> **TASK DIRECTIONS**
Return only the lines running from the first line of the listing through the one with "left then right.", unchanged.

━━━━━ GIVEN MATERIAL ━━━━━

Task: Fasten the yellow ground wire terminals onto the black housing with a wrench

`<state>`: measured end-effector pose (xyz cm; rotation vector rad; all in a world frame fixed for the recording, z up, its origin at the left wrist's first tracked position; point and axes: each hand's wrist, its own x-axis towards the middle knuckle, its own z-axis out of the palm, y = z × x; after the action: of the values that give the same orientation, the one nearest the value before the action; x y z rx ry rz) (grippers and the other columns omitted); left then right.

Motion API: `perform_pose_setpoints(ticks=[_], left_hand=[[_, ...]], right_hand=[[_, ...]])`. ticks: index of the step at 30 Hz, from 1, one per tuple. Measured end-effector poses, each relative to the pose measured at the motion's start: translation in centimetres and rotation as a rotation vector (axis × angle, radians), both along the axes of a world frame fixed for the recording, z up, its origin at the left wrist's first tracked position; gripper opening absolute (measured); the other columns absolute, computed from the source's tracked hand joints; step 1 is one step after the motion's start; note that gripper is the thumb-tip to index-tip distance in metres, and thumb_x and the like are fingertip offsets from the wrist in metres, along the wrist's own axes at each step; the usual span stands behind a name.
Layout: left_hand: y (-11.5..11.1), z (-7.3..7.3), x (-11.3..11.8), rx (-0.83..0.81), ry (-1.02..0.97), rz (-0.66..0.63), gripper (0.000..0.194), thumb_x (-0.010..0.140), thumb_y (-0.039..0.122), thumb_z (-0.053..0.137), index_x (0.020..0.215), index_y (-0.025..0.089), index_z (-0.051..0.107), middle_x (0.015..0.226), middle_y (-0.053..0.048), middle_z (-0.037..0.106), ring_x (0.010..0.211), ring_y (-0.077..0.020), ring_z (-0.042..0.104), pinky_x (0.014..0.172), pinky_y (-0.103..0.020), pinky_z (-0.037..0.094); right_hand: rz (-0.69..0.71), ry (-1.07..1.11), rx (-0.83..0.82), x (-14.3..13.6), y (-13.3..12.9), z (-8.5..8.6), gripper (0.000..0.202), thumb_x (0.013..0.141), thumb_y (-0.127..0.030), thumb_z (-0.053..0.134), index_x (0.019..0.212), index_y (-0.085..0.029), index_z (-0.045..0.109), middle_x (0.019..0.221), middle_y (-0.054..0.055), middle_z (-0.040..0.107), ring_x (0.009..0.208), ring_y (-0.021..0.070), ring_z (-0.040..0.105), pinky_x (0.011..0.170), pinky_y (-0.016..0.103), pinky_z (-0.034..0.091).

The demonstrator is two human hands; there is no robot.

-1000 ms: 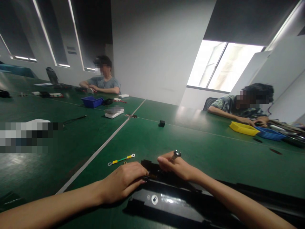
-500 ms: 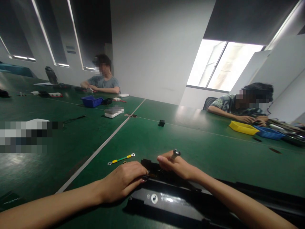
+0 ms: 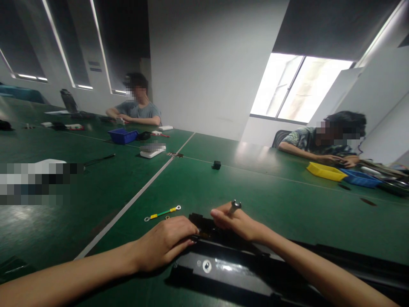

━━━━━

> **SOLUTION TO THE PROBLEM**
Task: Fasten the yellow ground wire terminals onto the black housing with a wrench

`<state>`: measured end-effector pose (xyz cm; rotation vector rad; all in a world frame fixed for the recording, z up, its origin at the left wrist's first tracked position; point and axes: each hand's wrist, its own x-axis towards the middle knuckle, its own z-axis out of the palm, y = z × x; after the action: of the values that give the same orientation, the one nearest the value before the action; x y z rx ry rz) (grippers and the other columns omitted); left then right.

Besides the given answer, there is nothing more to add.